Do we live in a world that allows men to wait for sex?


I am a 23 year old male and I’m saving my virginity for the right person. When I was 18, I did fall in love, but I haven’t felt the same way about anyone else since.

I feel like more guys can't openly talk about this because it just gets them bullied.

When I was 18 or 19, I was really stupid and was actually honest with other people about my dilemma. I received either harassment or silent judgement from most of them. My theory behind why our attitudes towards sex are horrible is this: males are pretty soulless these days, and that soullessness has seeped into a significant minority of women.

Anyway, my question is: Are there any books you’d recommend to help prevent me from becoming jaded about marriage and sex in the United States?
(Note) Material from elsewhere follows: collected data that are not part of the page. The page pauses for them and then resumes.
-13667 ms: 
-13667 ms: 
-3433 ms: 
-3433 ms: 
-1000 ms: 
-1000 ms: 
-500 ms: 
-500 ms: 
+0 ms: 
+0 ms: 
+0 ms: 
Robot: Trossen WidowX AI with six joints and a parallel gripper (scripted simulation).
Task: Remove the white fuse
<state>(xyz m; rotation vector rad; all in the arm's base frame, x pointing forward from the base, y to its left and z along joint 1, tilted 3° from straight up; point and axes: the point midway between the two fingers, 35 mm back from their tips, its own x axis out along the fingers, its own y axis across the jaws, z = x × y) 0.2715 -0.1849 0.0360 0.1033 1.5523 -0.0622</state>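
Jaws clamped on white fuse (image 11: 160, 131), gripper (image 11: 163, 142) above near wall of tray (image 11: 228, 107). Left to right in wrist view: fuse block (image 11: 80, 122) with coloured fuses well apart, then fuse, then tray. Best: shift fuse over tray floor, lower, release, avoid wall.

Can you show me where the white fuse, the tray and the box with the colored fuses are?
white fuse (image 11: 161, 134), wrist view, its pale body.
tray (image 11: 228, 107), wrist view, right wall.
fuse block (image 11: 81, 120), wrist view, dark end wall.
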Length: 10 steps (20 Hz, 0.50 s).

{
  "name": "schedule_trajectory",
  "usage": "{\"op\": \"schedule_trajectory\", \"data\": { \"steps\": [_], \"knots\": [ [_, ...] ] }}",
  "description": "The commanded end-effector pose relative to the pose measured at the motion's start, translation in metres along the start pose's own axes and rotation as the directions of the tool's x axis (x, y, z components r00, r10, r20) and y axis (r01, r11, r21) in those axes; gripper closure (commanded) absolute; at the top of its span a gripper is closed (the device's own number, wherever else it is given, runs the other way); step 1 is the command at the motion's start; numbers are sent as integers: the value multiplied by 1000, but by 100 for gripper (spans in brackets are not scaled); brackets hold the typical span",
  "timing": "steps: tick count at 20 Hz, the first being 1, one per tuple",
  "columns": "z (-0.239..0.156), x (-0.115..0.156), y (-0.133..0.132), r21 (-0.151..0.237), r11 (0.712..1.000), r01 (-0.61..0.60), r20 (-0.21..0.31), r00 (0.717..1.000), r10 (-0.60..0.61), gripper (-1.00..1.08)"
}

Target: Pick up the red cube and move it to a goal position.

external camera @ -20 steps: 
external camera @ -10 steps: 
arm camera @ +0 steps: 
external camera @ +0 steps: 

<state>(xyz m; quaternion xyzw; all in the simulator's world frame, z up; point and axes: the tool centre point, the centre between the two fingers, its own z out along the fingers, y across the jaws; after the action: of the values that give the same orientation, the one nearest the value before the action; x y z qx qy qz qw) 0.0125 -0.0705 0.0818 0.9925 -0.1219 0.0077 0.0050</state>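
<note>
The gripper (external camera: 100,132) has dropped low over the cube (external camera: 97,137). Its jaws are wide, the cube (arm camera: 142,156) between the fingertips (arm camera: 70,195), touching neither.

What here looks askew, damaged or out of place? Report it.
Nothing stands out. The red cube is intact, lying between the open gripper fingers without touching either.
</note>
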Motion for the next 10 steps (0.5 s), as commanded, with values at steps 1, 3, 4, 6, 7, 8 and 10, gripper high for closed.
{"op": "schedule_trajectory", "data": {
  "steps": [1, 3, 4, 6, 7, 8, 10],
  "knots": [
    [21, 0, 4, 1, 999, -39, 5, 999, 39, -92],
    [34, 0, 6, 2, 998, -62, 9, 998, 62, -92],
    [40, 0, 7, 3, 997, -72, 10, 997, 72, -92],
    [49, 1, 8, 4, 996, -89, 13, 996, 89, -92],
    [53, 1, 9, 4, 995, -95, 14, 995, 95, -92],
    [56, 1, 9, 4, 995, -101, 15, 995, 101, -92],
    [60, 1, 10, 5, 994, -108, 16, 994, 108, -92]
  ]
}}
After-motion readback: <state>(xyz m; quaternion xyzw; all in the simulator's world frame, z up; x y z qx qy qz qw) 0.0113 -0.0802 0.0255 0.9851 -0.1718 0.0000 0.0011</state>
I feel like I’m swimming upstream and fighting for my spirit when it comes to relationships and sex.

I feel trapped some days, as I feel I'm in a society that doesn't want me to be happy and doesn't want me to find a long term relationship. Yes, that does sound like I'm pinning it on society and that's not productive but when every guy I know has been jerking off since middle school, it’s clear that there is a giant problem in this country that nobody wants to talk about it because it's embarrassing. 


Dear Anonymous Twitter User,

There’s a lot going on in this letter! I think the scope of your question is a lot broader than just asking for book recommendations.

I get the sense that the recommendations are secondary to your chief concern, which is, “How do I navigate a world that doesn’t seem to make space for someone with my values?”

The other questions I’ve managed to pull out from this letter are:

  • To what extent is this society’s problem, versus your problem?

  • How do you prevent yourself from becoming jaded?

  • Are we socially conditioned to view men as only wanting sex?

  • How do you fall in love again?

The world is at odds with your values. Now what?

So, let’s start by addressing that. It can be very disorienting to feel like your genuinely held beliefs are at odds with the people around you. One immediate recommendation might be to find an online space where you can be your whole self, but let’s be real: not everyone is satisfied by digital friendships, regardless of how common they’re becoming. And even if you did already have that, that doesn’t make it any less uncomfortable for you to feel alienated by the people you work, go to school, or live with.

The first thing I’d ask myself if I were you is: What are my values, and which ones are most important to me? You sound socially conservative, but I wonder what’s informing the choices you’re making. Do you hold these attitudes about sex because of your faith? Your political orientation?

If it’s one or the other, I recommend that you not only seek out friends in those groups, but consider dating people in those groups as well. In my experience, if you’re upfront about dating-for-a-relationship instead of dating casually and seeing where it’s going, people are more willing to make allowances for you— waiting to have sex being among them. But I get the impression that maybe it goes a little bit deeper than that. My gut feeling is that it’s not simply the sex, rather, it’s a whole host of values that are further complicated by the sex piece.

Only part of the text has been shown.